**Exercise directions:**
The data must be given again in full, with no line altered.
(The data begins)
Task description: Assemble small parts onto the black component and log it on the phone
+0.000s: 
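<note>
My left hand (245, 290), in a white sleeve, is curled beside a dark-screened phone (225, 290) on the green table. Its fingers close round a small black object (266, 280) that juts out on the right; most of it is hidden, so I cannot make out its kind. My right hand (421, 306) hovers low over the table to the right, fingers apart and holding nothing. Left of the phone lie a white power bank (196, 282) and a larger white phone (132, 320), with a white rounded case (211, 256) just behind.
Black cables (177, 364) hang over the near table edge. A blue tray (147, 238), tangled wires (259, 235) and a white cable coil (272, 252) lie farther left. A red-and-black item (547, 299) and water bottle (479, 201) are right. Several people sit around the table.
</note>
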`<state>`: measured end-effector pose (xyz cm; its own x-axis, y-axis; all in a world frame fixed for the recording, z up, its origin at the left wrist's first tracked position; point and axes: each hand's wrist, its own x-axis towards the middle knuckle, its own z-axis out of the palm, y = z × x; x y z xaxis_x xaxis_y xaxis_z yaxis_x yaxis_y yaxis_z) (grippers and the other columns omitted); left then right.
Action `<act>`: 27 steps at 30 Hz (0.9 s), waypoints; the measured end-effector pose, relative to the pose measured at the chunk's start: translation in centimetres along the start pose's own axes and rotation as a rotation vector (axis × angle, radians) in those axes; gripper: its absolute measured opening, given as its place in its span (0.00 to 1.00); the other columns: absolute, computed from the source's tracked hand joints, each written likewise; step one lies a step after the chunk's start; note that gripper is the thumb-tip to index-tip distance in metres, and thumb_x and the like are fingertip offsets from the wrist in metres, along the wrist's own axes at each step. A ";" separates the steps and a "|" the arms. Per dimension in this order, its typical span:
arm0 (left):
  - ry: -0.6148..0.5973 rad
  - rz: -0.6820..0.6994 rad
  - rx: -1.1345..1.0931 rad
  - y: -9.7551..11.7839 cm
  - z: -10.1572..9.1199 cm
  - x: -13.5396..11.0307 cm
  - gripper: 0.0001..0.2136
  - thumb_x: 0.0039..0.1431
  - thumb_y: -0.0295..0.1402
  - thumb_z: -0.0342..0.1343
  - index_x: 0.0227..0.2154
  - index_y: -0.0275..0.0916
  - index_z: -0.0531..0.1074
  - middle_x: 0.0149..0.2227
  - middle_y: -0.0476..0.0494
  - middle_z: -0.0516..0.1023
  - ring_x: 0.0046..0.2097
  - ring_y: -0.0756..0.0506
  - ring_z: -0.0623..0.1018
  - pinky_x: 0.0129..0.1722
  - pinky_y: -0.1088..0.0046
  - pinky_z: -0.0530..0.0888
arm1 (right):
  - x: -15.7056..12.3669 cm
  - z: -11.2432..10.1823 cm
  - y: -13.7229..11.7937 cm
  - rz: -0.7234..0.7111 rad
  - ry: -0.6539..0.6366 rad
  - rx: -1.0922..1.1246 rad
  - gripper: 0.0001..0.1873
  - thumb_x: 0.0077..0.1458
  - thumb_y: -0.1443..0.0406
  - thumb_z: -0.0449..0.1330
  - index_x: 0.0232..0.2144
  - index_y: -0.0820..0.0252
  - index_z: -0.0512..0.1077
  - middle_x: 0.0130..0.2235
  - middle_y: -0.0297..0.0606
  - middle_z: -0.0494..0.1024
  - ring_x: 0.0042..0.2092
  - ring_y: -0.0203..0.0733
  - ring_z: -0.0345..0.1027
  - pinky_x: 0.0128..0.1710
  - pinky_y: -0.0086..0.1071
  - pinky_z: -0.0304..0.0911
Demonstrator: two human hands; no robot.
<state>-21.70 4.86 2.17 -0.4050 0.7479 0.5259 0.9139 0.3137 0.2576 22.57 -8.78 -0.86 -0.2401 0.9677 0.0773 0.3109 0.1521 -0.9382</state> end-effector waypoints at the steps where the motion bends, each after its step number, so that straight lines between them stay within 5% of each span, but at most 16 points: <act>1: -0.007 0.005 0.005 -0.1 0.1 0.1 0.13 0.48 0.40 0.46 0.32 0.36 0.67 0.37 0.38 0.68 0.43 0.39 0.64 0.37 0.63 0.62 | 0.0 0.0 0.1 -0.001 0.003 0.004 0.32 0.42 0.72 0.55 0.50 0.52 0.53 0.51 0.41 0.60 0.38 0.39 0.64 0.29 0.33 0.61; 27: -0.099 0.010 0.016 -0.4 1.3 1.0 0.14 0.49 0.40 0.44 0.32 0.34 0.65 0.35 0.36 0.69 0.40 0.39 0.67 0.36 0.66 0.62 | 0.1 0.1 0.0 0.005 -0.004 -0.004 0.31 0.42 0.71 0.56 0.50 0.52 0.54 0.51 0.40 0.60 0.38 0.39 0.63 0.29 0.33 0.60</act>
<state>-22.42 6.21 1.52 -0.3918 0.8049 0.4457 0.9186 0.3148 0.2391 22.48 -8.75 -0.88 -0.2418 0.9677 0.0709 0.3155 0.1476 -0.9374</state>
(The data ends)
**Solution to this problem:**
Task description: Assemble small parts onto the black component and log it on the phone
+0.000s: 
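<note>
My left hand (245, 290), in a white sleeve, is curled beside a dark-screened phone (225, 290) on the green table. Its fingers close round a small black object (266, 280) that juts out on the right; most of it is hidden, so I cannot make out its kind. My right hand (421, 306) hovers low over the table to the right, fingers apart and holding nothing. Left of the phone lie a white power bank (196, 282) and a larger white phone (132, 320), with a white rounded case (211, 256) just behind.
Black cables (177, 364) hang over the near table edge. A blue tray (147, 238), tangled wires (259, 235) and a white cable coil (272, 252) lie farther left. A red-and-black item (547, 299) and water bottle (479, 201) are right. Several people sit around the table.
</note>
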`<state>`: measured end-effector pose (xyz cm; its own x-axis, y-axis; all in a world frame fixed for the recording, z up, its origin at the left wrist's first tracked position; point and axes: each hand's wrist, its own x-axis towards the middle knuckle, its own z-axis out of the palm, y = z × x; x y z xaxis_x xaxis_y xaxis_z yaxis_x yaxis_y yaxis_z) (grippers and the other columns omitted); left then right.
Action `<act>`: 27 steps at 30 Hz (0.9 s), waypoints; the measured end-effector pose, relative to the pose measured at the chunk's start: translation in centimetres along the start pose's own axes and rotation as a rotation vector (axis × angle, radians) in those axes; gripper: its absolute measured opening, given as its place in its span (0.00 to 1.00); the other columns: absolute, computed from the source's tracked hand joints, each written likewise; step one lies a step after the chunk's start; note that gripper is the thumb-tip to index-tip distance in metres, and thumb_x and the like are fingertip offsets from the wrist in metres, along the wrist's own axes at each step. A ";" separates the steps and a "|" the arms. Per dimension in this order, its typical span:
arm0 (left):
  - ry: -0.6148..0.5973 rad
  - rz: -0.6820..0.6994 rad
  - rx: -1.1345..1.0931 rad
  - y: -9.7551..11.7839 cm
  - z: -10.1572..9.1199 cm
  - x: -13.5396..11.0307 cm
  - gripper: 0.0001..0.2136
  - thumb_x: 0.0039..0.1431
  - thumb_y: -0.0295..0.1402
  - thumb_z: -0.0342..0.1343
  - index_x: 0.0227..0.2154
  - index_y: -0.0275..0.0916
  - index_z: -0.0531..0.1074
  - middle_x: 0.0149..0.2227
  - middle_y: -0.0476..0.0494
  - middle_z: -0.0516..0.1023
  - ring_x: 0.0046..0.2097
  - ring_y: -0.0756..0.0506
  - ring_z: -0.0623..0.1018
  - pinky_x: 0.0129..0.1722
  - pinky_y: -0.1088..0.0046
  - pinky_z: -0.0530..0.0888
arm1 (right):
  - x: -15.7056..12.3669 cm
  - z: -11.2432..10.1823 cm
  - y: -13.7229..11.7937 cm
  - rz: -0.7234..0.7111 rad
  - ry: -0.6539..0.6366 rad
  - rx: -1.0922..1.1246 rad
  - gripper: 0.0001..0.1873
  - thumb_x: 0.0077..0.1458
  - thumb_y: -0.1443..0.0406
  - thumb_z: -0.0449..0.1330
  - index_x: 0.0232..0.2144
  - index_y: -0.0820..0.0252
  - index_z: -0.0512..0.1077
  - middle_x: 0.0130..0.2235
  - middle_y: -0.0297..0.0606
  - middle_z: -0.0494..0.1024
  - ring_x: 0.0042..0.2092
  - ring_y: -0.0203..0.0733
  - ring_z: -0.0345..0.1027
  - pinky_x: 0.0128..0.1710
  - pinky_y: -0.0086..0.1071
  - pinky_z: -0.0304..0.0911
Demonstrator: two human hands; no robot.
<state>-21.70 4.86 2.17 -0.4050 0.7479 0.5259 0.9139 0.3137 0.2576 22.57 -8.78 -0.86 -0.2401 0.9677 0.0773 0.3109 0.1521 -0.9382</state> end-effector waypoints at the steps where the motion bends, each after its step number, so that straight lines between them stay within 5% of each span, but at most 16 points: <act>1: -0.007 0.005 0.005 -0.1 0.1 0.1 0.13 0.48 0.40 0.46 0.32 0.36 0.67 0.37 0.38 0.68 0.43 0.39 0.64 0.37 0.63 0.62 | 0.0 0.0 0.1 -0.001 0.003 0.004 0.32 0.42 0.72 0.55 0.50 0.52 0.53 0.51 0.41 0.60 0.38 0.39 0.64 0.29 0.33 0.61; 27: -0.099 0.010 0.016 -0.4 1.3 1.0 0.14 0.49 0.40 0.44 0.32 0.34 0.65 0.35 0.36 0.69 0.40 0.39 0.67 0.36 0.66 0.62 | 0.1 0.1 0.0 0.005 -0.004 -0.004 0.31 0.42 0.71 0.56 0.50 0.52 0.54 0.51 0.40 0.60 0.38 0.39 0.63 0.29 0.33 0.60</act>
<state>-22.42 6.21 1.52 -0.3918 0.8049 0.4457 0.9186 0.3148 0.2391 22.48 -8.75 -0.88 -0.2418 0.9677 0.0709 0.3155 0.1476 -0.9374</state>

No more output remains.